Both before and after the AHLC meeting, there was a steady trickle of new aid announcements. Turkey was particularly active this quarter, donating $10 million (12/14) to Palestinian social and economic development projects and another $10 million (1/31) directly to the PA. The EU pledged (1/24) €11.28 million (approximately $13.8 million) to help with the PA’s quarterly payments to impoverished families in the West Bank and Gaza; and announced (2/2) another €317,000 (approximately $389,500) in PA agricultural aid to farmers and farming businesses. The Irish government pledged (11/28) €15 million (approximately $18.4 million) to support education in the oPt, and Denmark provided €2 million (approximately $2.45 million) to fund nine social infrastructure projects in Area C of the West Bank. In partnership with the EU, the Japanese government earmarked (12/18) more than €154,000 (approximately $189,000) to support the Palestinian House of Soap Company, operating in Jericho’s agro-industrial park. According to a UN press release, Robert Piper, the UN coordinator for humanitarian aid and development activities, released (12/9) $2.2 million to cover “urgent needs” in Gaza.

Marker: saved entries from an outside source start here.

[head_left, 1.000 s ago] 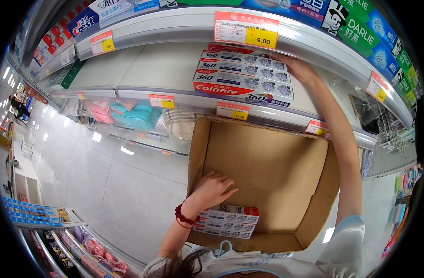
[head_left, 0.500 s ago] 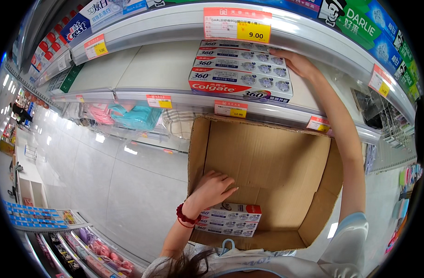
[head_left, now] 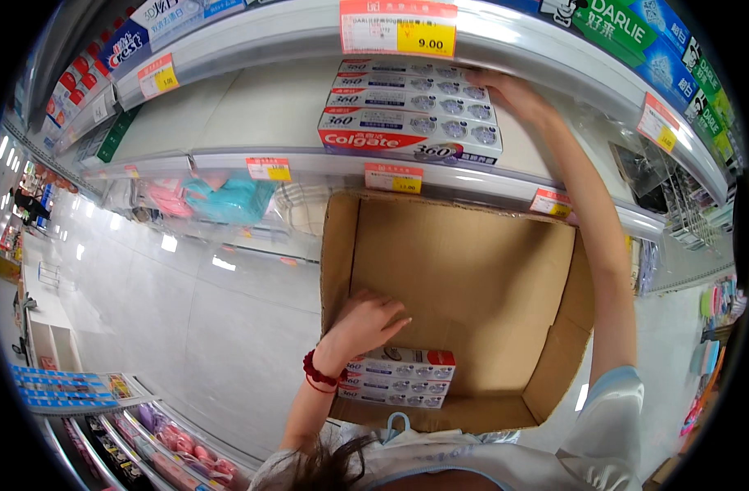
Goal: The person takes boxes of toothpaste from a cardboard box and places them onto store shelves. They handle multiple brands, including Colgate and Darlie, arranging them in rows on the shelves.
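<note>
On the white shelf, a row of white and red toothpaste boxes (head_left: 410, 123) stands several deep. My right hand (head_left: 512, 94) reaches to the row's right end, its fingers stretched out against the rear boxes; the fingertips are partly hidden. Below the shelf edge, an open cardboard carton (head_left: 464, 262) leans toward me. My left hand (head_left: 363, 324) is inside its left part, fingers loosely bent with the thumb apart, nothing held. Just under that hand, a small stack of matching toothpaste boxes (head_left: 397, 380) lies at the carton's near end, partly covered by my wrist.
An upper shelf edge with a price tag (head_left: 397, 29) overhangs the row. More toothpaste boxes (head_left: 616, 33) fill that shelf at the right. Plastic-wrapped pink and turquoise goods (head_left: 227, 199) lie on a lower level. Another display rack (head_left: 157, 434) stands at lower left.
The whole view has shifted slightly, so shelf and carton appear a little higher and farther left. Both hands keep nearly the same places beside the boxes and inside the carton.
</note>
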`<state>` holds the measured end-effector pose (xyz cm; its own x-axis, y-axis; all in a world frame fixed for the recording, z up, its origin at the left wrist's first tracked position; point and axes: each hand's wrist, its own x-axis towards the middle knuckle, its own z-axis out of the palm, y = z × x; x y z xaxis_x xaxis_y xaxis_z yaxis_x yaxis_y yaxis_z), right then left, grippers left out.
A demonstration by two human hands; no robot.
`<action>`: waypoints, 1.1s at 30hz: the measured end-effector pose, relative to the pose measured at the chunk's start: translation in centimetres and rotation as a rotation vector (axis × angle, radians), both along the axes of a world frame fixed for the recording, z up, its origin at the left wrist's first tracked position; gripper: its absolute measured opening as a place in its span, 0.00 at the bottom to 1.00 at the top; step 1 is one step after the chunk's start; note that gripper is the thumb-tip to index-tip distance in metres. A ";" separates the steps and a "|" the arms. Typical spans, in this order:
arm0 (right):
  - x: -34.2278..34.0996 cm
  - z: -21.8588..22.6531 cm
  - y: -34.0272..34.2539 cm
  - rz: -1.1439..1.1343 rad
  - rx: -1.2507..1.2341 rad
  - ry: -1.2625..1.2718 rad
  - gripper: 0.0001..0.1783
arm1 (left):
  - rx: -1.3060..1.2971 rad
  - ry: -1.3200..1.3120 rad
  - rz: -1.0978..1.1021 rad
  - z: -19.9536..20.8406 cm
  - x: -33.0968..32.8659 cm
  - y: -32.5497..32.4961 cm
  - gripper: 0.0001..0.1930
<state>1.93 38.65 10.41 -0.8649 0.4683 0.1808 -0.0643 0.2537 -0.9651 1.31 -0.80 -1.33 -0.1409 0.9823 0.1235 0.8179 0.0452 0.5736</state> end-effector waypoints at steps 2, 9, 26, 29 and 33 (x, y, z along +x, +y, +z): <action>1.4 2.0 -1.0 -0.129 0.351 -0.166 0.24 | 0.019 0.002 0.011 -0.4 0.1 0.3 0.10; 9.9 2.8 -16.0 0.167 0.983 0.297 0.13 | -0.119 0.070 0.030 -2.1 -0.3 -0.9 0.09; 19.5 -16.2 -26.0 0.646 0.661 -0.230 0.29 | -0.050 0.001 0.000 -1.5 0.0 0.1 0.07; 19.1 -15.7 -25.8 0.588 0.764 -0.196 0.28 | -0.063 0.013 0.007 -1.4 0.0 0.0 0.07; 19.2 -14.9 -25.6 0.518 0.829 -0.162 0.28 | -0.057 0.017 0.006 -1.1 0.0 0.1 0.07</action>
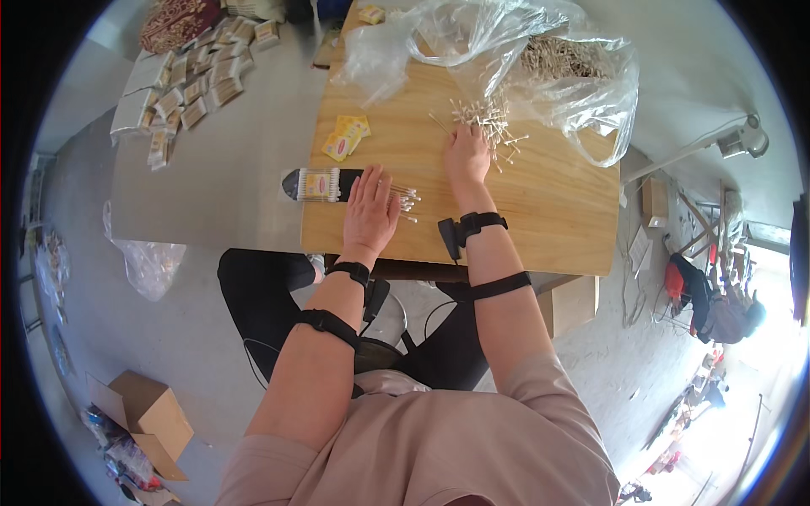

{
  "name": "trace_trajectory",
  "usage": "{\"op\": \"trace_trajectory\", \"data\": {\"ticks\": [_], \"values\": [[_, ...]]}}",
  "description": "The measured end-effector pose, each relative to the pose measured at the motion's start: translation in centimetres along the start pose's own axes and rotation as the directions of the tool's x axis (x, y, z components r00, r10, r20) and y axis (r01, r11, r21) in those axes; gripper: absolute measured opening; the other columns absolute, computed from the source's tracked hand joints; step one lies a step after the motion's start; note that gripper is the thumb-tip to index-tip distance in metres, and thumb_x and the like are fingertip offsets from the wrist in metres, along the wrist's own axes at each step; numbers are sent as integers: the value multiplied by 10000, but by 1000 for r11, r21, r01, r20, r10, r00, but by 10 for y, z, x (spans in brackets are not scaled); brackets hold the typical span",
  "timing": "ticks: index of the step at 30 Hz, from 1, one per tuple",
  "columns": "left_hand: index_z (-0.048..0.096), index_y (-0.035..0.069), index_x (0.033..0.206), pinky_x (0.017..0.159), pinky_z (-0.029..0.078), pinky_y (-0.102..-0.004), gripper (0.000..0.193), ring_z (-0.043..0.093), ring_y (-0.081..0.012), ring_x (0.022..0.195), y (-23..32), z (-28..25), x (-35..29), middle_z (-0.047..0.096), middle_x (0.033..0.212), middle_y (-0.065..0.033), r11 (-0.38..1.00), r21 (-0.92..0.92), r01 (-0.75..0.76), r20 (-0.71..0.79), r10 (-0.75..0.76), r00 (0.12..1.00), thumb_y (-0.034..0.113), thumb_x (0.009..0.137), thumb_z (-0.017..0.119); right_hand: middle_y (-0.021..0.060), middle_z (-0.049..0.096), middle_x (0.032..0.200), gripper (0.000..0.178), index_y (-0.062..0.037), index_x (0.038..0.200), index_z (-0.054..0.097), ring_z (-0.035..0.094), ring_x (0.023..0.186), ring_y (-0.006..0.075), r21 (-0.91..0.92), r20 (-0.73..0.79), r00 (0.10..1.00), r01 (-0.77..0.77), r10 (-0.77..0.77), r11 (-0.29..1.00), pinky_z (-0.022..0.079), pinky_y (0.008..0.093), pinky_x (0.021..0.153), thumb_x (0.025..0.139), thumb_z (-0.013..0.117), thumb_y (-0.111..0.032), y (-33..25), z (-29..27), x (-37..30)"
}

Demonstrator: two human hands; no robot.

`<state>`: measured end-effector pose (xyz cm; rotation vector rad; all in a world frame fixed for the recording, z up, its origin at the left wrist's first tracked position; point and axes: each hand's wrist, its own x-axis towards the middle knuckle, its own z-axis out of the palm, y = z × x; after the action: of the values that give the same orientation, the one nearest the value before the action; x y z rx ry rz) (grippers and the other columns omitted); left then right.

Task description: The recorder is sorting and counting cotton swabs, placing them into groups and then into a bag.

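Note:
My left hand lies with fingers stretched out over the dark end of a small pack near the table's front edge. The pack has a yellow label and a row of white-tipped cotton swabs. More cotton swabs stick out to the right from beneath my left hand; its palm side is hidden. My right hand is at the near side of a loose pile of cotton swabs, fingers bent and pressed together on some of them. Its fingertips are partly hidden among the sticks.
Yellow printed cards lie on the wooden table. A clear plastic bag of swabs spreads at the back right. Many filled packs are heaped on the grey table. A lamp stands to the right.

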<state>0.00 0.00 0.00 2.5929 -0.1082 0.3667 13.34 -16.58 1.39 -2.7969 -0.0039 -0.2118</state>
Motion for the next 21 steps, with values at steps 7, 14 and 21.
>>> {"op": "trace_trajectory", "data": {"ticks": [7, 14, 21], "values": [[541, 8, 1195, 1111, 287, -434, 369, 377, -297, 1325, 6, -2, -1, 458, 1361, -158, 999, -31, 15, 2, -15, 1000, 245, 912, 534, 108, 591, 988, 90, -108, 930, 589, 611, 904, 326, -11, 46, 999, 21, -21, 1000, 503, 441, 759, 867, 583, -171, 1, -7, -18], [489, 8, 1264, 1117, 276, -433, 418, 365, -314, 1332, 1, -4, 1, 428, 1387, -180, 999, -50, 10, -2, -10, 1000, 238, 917, 529, 103, 613, 944, 89, -108, 935, 615, 620, 831, 331, 202, 60, 978, 183, -199, 962, 504, 437, 722, 862, 573, -134, -3, -4, -51], [438, 19, 1336, 1121, 270, -434, 472, 356, -315, 1339, 2, -5, 0, 391, 1422, -182, 998, -62, 20, 10, -19, 1000, 230, 921, 518, 98, 629, 914, 117, -93, 917, 659, 612, 857, 326, 398, 104, 927, 293, -360, 869, 501, 431, 739, 821, 597, -66, -12, -10, -76]]}}
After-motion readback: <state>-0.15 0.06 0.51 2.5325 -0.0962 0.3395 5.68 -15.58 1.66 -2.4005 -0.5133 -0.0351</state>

There were also a number of new pledges of support for Palestinian refugees via UNRWA. Kuwait contributed $5.9 million (11/27 and 2/5) to support the agency’s programs in Syria. South Korea transferred (11/27) $500,000 for programs helping Palestinian refugees from Syria that had recently fled to Jordan. Austria contributed (12/15) €1 million (approximately $1.2 million) to help UNRWA cover emergency needs in Gaza. Spain disbursed (12/18) €2 million (approximately $2.4 million) to support the agency’s human development programs across the Middle East. Germany signed two new agreements (12/8 and 12/13) pledging €23.15 million (approximately $28.4 million) to support reconstruction efforts and the construction of two new schools in Gaza. The EU announced two new contributions: €10.5 million (12/22; approximately $12.9 million) to support general agency programs and €3 million (2/8; approximately $3.7 million) in response to the agency’s 2017 Syria emergency appeal. Finally, Iceland made a new multiyear commitment to support UNRWA through 2021. Under the deal, announced 2/7, Iceland’s annual contribution was set to increase to approximately $250,000, up from approximately $200,000.